Required action: Check every line of the entries below for the word "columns". Then give the number of lines that have it, with nothing added.

#### Recorded information ####

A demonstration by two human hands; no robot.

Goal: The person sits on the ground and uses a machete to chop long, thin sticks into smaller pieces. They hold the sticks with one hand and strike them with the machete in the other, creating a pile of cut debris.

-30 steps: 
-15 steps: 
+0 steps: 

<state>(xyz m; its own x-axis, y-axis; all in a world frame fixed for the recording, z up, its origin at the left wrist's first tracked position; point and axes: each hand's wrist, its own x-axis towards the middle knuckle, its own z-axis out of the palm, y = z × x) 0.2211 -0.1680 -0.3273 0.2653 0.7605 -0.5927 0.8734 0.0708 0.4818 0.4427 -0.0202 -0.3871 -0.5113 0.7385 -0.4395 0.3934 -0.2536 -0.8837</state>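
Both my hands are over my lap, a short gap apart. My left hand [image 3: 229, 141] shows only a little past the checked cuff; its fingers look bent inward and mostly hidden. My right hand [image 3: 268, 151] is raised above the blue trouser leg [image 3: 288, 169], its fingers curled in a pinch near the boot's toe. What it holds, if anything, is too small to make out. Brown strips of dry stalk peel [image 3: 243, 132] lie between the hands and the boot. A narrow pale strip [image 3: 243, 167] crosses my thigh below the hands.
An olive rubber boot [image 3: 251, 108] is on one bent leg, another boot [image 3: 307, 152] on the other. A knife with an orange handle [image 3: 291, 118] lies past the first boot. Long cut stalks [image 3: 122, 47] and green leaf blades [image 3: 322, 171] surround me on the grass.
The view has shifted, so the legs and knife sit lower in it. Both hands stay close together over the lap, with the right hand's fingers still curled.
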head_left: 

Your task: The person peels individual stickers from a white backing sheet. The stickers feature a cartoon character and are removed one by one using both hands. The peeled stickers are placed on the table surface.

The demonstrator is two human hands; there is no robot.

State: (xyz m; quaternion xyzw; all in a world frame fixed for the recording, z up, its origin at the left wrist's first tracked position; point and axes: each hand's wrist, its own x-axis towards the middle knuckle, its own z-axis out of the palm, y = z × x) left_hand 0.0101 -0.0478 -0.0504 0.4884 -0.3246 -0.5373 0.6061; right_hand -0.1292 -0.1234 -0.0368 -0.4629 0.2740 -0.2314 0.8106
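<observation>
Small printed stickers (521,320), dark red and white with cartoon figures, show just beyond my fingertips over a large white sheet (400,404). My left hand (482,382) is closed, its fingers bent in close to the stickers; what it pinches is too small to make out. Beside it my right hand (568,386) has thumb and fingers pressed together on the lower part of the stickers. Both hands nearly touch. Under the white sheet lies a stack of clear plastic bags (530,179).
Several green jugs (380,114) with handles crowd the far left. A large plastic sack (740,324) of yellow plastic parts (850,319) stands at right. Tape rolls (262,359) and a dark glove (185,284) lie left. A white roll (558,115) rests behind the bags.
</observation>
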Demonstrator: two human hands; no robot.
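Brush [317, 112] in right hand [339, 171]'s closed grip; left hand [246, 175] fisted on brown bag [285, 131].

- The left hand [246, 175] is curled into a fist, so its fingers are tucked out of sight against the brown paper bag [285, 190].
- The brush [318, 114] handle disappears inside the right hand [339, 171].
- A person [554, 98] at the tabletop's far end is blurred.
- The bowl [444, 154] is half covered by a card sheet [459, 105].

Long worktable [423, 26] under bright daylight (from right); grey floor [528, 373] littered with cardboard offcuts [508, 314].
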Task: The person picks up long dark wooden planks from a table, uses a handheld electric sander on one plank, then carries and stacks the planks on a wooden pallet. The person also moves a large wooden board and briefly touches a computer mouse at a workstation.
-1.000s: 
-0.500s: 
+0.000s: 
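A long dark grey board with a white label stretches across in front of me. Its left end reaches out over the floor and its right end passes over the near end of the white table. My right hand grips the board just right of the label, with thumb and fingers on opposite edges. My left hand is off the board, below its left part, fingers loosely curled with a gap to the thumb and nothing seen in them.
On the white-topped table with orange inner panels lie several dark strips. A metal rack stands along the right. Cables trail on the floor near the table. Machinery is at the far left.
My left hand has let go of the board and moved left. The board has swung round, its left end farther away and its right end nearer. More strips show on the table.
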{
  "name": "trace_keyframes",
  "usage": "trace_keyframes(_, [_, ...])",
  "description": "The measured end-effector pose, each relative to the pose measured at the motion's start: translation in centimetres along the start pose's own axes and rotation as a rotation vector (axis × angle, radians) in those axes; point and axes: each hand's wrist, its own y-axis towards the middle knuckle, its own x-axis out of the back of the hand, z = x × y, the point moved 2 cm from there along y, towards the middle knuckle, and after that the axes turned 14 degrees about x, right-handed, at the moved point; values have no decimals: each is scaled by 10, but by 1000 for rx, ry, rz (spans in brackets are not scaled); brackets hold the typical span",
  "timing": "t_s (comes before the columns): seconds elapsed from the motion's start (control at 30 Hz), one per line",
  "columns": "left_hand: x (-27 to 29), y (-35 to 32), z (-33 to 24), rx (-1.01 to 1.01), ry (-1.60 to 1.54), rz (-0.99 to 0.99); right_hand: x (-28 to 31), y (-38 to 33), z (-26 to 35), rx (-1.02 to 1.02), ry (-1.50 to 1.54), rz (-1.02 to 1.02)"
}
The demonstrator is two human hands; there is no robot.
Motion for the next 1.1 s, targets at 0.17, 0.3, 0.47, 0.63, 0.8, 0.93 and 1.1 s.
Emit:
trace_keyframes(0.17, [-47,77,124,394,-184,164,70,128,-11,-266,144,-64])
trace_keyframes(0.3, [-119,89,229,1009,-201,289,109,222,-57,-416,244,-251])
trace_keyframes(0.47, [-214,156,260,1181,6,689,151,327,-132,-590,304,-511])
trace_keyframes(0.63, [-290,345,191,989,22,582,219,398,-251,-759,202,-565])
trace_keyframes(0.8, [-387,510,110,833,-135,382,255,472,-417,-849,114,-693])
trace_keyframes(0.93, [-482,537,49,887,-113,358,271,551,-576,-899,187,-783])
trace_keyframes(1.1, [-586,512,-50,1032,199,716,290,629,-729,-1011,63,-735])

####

Written answer: 2